━━━ The data

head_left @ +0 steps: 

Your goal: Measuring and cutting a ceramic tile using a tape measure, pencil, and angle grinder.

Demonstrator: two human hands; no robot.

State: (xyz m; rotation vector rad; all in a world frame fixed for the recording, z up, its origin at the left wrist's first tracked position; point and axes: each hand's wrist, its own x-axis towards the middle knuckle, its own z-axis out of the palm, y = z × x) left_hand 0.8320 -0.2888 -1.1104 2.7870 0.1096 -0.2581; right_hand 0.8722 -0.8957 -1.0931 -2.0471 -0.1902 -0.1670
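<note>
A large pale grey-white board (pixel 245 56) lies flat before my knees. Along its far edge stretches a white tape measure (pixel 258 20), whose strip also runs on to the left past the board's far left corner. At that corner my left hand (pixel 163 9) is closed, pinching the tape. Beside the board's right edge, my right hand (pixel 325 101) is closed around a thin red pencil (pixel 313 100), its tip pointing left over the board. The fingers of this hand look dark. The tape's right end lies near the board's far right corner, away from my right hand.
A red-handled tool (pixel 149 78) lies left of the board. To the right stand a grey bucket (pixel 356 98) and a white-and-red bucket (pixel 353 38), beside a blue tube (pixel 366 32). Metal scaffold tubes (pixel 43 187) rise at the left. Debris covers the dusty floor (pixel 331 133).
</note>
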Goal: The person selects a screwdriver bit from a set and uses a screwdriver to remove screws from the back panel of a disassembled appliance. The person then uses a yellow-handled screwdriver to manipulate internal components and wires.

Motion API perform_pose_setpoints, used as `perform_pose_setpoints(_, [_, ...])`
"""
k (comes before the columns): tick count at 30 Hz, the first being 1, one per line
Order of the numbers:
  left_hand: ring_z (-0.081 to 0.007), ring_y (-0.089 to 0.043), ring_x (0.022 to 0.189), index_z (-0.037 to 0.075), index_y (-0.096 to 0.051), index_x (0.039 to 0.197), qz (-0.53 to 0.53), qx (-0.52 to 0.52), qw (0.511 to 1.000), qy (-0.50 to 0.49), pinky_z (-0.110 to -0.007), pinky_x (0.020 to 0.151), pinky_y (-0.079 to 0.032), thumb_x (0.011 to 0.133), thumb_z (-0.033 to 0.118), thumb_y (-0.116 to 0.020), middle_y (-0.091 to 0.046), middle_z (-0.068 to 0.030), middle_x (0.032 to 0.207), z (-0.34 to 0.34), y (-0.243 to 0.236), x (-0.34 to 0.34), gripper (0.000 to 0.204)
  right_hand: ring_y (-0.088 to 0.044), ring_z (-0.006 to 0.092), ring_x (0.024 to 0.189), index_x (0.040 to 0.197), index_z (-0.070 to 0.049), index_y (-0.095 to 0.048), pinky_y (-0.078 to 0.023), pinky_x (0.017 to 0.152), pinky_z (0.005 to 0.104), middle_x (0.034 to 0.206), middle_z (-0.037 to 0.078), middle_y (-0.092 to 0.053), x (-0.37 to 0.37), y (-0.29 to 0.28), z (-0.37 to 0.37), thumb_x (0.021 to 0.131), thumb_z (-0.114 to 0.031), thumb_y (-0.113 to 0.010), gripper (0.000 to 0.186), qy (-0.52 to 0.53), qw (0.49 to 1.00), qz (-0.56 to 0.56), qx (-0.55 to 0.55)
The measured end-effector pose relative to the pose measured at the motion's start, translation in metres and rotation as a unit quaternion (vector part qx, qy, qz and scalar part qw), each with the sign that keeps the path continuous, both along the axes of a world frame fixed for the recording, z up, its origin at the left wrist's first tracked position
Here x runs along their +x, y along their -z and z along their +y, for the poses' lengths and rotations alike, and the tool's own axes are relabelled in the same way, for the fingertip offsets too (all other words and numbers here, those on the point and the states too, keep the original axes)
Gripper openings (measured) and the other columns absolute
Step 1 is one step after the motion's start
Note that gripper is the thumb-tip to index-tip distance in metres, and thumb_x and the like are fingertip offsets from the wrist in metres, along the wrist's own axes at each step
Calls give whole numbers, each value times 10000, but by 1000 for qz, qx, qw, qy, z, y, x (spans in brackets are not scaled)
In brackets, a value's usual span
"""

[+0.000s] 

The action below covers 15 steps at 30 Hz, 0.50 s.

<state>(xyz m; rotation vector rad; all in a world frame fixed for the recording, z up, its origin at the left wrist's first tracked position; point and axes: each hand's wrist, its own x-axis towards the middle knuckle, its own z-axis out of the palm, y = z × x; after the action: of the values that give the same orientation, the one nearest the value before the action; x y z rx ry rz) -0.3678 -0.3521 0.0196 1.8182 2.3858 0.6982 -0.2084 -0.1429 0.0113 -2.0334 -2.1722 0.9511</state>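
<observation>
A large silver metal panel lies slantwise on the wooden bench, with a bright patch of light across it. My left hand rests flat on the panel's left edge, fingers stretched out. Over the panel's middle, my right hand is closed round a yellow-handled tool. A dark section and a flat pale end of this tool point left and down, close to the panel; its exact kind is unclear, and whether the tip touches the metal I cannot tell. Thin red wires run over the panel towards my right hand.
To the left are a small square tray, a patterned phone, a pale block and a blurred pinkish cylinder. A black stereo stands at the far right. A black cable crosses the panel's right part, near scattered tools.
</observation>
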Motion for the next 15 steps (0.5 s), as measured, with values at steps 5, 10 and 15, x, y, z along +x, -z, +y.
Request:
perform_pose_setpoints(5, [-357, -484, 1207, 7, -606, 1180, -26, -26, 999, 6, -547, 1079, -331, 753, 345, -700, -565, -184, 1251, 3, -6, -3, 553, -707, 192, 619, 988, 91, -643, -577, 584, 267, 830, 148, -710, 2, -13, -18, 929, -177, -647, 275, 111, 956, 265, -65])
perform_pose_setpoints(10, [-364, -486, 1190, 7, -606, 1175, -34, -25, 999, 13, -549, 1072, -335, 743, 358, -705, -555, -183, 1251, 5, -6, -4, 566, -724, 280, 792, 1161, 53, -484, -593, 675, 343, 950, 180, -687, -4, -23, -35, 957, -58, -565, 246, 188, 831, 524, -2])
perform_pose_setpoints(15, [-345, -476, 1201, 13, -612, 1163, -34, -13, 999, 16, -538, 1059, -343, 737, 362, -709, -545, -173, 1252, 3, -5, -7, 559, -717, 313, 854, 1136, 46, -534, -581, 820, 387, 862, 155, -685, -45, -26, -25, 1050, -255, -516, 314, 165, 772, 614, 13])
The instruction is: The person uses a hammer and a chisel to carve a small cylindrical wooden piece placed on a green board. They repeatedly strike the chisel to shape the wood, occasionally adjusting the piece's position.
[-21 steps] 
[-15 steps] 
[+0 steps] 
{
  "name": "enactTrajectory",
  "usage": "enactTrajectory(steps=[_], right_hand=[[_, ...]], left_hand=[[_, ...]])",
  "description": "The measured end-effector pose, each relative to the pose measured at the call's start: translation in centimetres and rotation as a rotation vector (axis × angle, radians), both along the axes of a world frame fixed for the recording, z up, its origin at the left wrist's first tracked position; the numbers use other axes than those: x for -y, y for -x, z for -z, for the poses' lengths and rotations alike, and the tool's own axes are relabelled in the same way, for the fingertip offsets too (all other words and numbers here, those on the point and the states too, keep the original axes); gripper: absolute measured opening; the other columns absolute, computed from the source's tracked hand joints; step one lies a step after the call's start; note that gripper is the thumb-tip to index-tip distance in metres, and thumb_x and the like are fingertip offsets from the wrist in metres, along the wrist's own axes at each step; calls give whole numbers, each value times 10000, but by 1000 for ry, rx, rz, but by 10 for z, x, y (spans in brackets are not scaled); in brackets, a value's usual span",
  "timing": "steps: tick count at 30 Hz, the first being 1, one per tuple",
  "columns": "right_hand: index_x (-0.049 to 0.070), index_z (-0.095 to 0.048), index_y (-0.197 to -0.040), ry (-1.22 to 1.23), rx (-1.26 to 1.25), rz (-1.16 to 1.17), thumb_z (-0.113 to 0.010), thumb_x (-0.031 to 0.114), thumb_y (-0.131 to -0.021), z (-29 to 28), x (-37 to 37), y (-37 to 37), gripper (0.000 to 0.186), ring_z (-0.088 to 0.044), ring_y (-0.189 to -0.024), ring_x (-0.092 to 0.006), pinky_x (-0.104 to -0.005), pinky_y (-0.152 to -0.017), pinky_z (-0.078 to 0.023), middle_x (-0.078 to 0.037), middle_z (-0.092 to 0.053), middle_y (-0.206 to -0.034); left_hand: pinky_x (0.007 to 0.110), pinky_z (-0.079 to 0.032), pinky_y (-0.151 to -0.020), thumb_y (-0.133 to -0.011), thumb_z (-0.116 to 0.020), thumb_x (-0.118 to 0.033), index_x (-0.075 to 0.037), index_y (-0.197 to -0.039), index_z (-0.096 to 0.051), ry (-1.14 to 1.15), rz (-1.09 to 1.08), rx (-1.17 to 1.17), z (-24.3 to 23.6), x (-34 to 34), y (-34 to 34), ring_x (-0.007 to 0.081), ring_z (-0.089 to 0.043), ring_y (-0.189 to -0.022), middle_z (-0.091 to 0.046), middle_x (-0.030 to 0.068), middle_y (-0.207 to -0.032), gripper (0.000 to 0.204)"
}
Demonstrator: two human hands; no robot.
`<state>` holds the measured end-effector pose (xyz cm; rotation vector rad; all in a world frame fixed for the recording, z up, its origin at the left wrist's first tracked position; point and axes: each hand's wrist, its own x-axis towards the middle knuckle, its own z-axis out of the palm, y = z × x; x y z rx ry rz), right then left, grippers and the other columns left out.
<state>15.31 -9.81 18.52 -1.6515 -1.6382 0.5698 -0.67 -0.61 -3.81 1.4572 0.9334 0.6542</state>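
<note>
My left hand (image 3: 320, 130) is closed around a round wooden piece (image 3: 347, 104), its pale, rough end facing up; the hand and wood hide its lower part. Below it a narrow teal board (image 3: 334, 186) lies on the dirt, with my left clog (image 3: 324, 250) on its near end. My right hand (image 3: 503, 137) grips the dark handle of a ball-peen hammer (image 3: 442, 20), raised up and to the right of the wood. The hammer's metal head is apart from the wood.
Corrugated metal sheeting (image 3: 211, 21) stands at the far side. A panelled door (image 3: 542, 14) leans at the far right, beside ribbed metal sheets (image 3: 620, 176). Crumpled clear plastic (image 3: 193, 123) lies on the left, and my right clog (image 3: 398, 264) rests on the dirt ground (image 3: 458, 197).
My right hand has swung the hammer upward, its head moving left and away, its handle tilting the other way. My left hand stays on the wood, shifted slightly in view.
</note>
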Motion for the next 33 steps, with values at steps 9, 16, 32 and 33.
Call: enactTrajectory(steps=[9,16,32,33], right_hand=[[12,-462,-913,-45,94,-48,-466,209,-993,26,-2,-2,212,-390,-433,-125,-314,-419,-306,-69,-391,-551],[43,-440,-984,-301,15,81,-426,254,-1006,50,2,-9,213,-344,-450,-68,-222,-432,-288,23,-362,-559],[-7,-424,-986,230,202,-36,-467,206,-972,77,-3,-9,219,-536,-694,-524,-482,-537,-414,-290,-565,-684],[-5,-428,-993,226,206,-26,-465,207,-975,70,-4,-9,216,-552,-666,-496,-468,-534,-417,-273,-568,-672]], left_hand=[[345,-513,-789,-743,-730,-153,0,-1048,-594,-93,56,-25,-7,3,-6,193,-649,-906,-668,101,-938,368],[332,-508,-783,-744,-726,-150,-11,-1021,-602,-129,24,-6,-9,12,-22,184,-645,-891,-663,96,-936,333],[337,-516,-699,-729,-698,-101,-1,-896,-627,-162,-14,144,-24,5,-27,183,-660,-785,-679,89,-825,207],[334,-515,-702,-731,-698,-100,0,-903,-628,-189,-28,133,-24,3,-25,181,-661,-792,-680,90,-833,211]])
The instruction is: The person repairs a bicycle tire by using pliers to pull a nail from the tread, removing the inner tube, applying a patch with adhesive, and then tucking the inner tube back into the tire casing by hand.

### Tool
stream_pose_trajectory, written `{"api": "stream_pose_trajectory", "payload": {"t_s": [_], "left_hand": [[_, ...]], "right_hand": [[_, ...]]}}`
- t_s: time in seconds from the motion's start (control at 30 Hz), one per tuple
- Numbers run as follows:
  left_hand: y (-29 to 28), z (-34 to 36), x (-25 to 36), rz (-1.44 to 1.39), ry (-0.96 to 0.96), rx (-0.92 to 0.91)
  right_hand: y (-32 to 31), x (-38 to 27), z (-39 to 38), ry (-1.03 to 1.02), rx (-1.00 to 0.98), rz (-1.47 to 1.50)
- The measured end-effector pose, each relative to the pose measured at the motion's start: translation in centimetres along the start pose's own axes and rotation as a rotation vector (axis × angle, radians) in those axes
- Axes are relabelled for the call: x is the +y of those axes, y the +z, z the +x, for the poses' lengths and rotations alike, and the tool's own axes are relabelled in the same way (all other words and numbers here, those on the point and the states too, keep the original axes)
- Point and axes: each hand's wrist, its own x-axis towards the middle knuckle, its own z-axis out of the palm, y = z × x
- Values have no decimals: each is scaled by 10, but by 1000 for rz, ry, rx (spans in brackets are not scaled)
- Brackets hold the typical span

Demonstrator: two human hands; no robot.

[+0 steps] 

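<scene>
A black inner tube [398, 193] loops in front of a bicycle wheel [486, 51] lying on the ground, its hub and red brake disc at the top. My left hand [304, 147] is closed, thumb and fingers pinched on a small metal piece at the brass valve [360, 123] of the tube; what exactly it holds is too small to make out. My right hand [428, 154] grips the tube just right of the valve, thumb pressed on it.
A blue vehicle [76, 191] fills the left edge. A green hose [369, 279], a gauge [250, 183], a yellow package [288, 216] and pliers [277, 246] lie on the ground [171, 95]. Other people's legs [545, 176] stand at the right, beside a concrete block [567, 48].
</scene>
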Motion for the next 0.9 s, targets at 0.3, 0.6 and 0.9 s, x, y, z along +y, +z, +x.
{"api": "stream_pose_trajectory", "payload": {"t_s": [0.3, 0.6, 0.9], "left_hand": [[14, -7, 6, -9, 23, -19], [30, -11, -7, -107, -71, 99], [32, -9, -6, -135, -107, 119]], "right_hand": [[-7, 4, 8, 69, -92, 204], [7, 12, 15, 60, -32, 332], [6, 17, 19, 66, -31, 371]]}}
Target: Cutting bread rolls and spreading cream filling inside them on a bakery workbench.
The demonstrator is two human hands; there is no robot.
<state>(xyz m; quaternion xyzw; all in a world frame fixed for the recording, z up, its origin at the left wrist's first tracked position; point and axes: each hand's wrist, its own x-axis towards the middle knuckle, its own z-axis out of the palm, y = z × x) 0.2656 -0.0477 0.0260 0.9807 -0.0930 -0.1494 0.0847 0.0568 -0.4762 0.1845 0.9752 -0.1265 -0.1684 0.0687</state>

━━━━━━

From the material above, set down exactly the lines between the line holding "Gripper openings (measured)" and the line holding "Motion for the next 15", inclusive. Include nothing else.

• _Completed task_:
Gripper openings (measured) and the other columns absolute
Step 1 is one step after the motion's start
Note that gripper is the thumb-tip to index-tip distance in metres, and thumb_x and the like are fingertip offsets from the wrist in metres, along the wrist's own axes at each step
Calls give whole numbers, each value times 10000, but by 1000 for qz, qx, qw, qy, z, y, x (spans in brackets are not scaled)
In brackets, a value's usual span
"""

[+0.000s] 

The action below covers 15 steps at 30 Hz, 0.50 s.

<state>(xyz m; rotation vector rad; all in a world frame fixed for the recording, z up, its origin at the left wrist's first tracked position; point and axes: each hand's wrist, its own x-axis towards the middle knuckle, its own z-axis out of the palm, y = z × x; after the action: of the values that give the same orientation, the one nearest the value before the action; x y z rx ry rz) -0.3678 -0.3521 0.0196 1.8182 2.3858 0.6982 -0.2084 -0.1429 0.0113 -2.0334 -2.1722 0.9511</state>
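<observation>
A large silver metal panel lies slantwise on the wooden bench, with a bright patch of light across it. My left hand rests flat on the panel's left edge, fingers stretched out. Over the panel's middle, my right hand is closed round a yellow-handled tool. A dark section and a flat pale end of this tool point left and down, close to the panel; its exact kind is unclear, and whether the tip touches the metal I cannot tell. Thin red wires run over the panel towards my right hand.
To the left are a small square tray, a patterned phone, a pale block and a blurred pinkish cylinder. A black stereo stands at the far right. A black cable crosses the panel's right part, near scattered tools.
</observation>
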Motion for the next 15 steps (0.5 s), as measured, with values at steps 5, 10 and 15, x, y, z along +x, -z, +y.

The full output has already been given.